Из полкового обоза на ужин подвезли горячую кашу. Как стемнело, по приказу офицера есаул отправил пластунов в разведку. Бывалый казак Степан Флоров пошёл за старшего.
— Дядька Степан, может, пеши двинем, — предложил оставить коней Алексей.
— Не-е, четыре версты пешака топать — далековато, — лениво отмахнулся казак, он был уже в летах и видел свой резон: — Может, от погони быстро отрываться придётся.

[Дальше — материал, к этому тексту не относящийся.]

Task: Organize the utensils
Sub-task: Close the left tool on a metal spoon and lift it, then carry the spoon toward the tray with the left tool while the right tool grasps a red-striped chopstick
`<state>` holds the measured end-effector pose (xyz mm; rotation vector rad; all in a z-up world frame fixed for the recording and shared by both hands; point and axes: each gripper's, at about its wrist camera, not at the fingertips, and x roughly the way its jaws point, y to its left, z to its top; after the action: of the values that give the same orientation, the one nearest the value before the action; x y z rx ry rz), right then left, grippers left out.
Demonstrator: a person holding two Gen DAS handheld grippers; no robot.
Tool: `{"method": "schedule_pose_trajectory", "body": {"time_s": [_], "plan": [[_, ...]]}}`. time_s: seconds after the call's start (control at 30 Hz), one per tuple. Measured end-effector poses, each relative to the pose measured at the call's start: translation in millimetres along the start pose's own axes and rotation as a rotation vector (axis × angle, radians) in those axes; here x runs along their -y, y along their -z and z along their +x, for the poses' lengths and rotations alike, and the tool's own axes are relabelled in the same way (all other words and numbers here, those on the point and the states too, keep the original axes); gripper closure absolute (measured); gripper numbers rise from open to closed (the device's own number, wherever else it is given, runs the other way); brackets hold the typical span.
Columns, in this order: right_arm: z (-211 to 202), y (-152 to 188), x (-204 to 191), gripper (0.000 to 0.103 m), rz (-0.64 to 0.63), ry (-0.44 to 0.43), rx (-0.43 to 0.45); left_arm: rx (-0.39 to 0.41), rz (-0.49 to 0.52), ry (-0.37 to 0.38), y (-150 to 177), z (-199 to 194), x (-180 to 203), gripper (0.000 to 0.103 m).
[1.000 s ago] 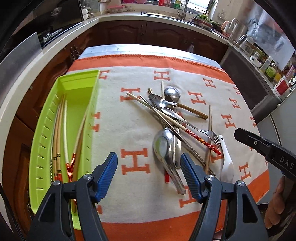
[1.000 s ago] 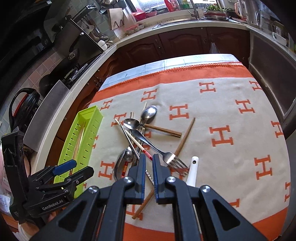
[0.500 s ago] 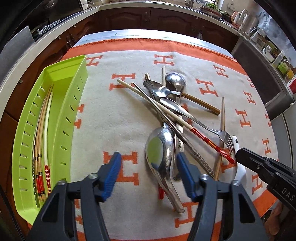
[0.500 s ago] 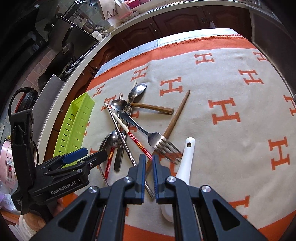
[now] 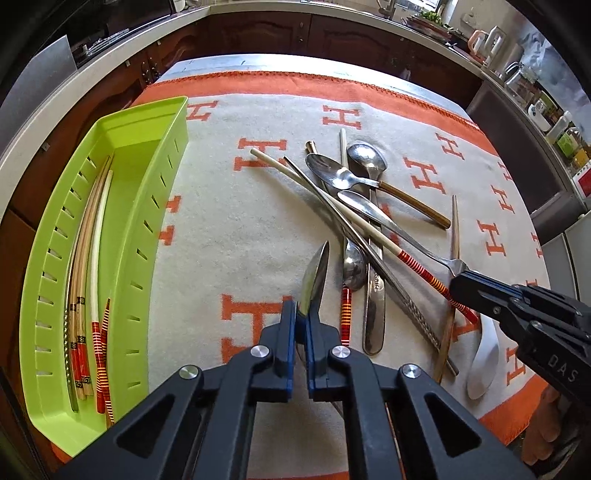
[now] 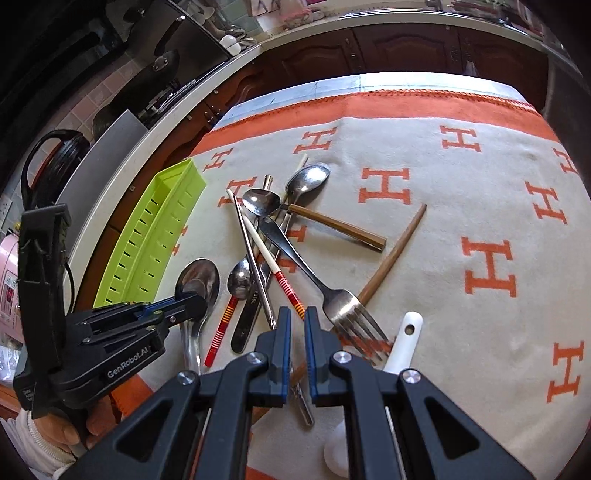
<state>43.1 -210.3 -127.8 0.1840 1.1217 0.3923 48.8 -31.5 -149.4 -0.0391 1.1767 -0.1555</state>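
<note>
My left gripper (image 5: 301,314) is shut on a large steel spoon (image 5: 314,277), turned on edge just above the cloth; the spoon's bowl (image 6: 197,278) also shows in the right wrist view by that gripper (image 6: 184,301). A pile of utensils lies to its right: spoons (image 5: 367,155), a fork (image 5: 402,236), a red-banded chopstick (image 5: 369,232), a metal chopstick (image 5: 369,254), a white ceramic spoon (image 5: 484,354). My right gripper (image 6: 297,317) is shut and empty, hovering over the pile's near end. The green tray (image 5: 155,206) at the left holds several chopsticks (image 5: 86,266).
An orange-and-cream cloth (image 5: 236,229) covers the table. A brown wooden chopstick (image 6: 393,254) lies to the right of the pile. Kitchen counters and dark cabinets (image 5: 332,33) surround the table, with a stove (image 6: 166,99) at the left.
My left gripper has closed on the large spoon and lifted it on edge. My right gripper has moved down and closer over the pile, still shut.
</note>
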Motion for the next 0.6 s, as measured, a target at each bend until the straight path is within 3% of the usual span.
{"method": "schedule_pose_trajectory", "body": {"time_s": [0.6], "plan": [[40.5, -16.7, -27.2, 0.093, -0.2, 0.07, -0.142, 0.06, -0.053, 0.067, -2.5, -32.8, -28.1, 0.1]]}}
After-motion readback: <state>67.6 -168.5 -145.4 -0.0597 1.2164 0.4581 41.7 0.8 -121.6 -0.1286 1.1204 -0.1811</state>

А мы — прыг в седло — и быстрее ветра! К позиции тихо впотьмах прокрадёмся, а там и луна взойдёт. Обратно уходить будем при лунном свете.
— Сегодня полнолуние, — поднял к звёздному небу взор Алексей.
Он бы предпочёл отправиться в стан врага в одиночку. При свидетеле, по — настоящему тайную внутреннюю Силу не проявишь, только бесшумной походкой, зорким взглядом, да острым слухом можно похвастать. Ну как, при таких ограничениях, воинскую доблесть показать?! А пацану, сразу же в первый боевой выход, хотелось заслужить медальку солдатской славы, такую же, что железным крестом красовалась на груди казака.
— Дядька Степан, а ты в Японии тоже в разведку конно ходил?
— В Японии не довелось, — важно покрутил пальцами ус, бывалый казак, — а в Маньчжурских степях хаживал. Там просторы бескрайние, без коня пропадёшь. Казак без коня, что пехотинец без сапог — воевать тоже можно, но только на пузе ползая. Кстати, видел я, как ты лихо скакать умеешь, а по — пластунски обучен? Нам шуметь никак нельзя.
— Крёстный отец всем премудростям обучил, — скромно кивнул пацан.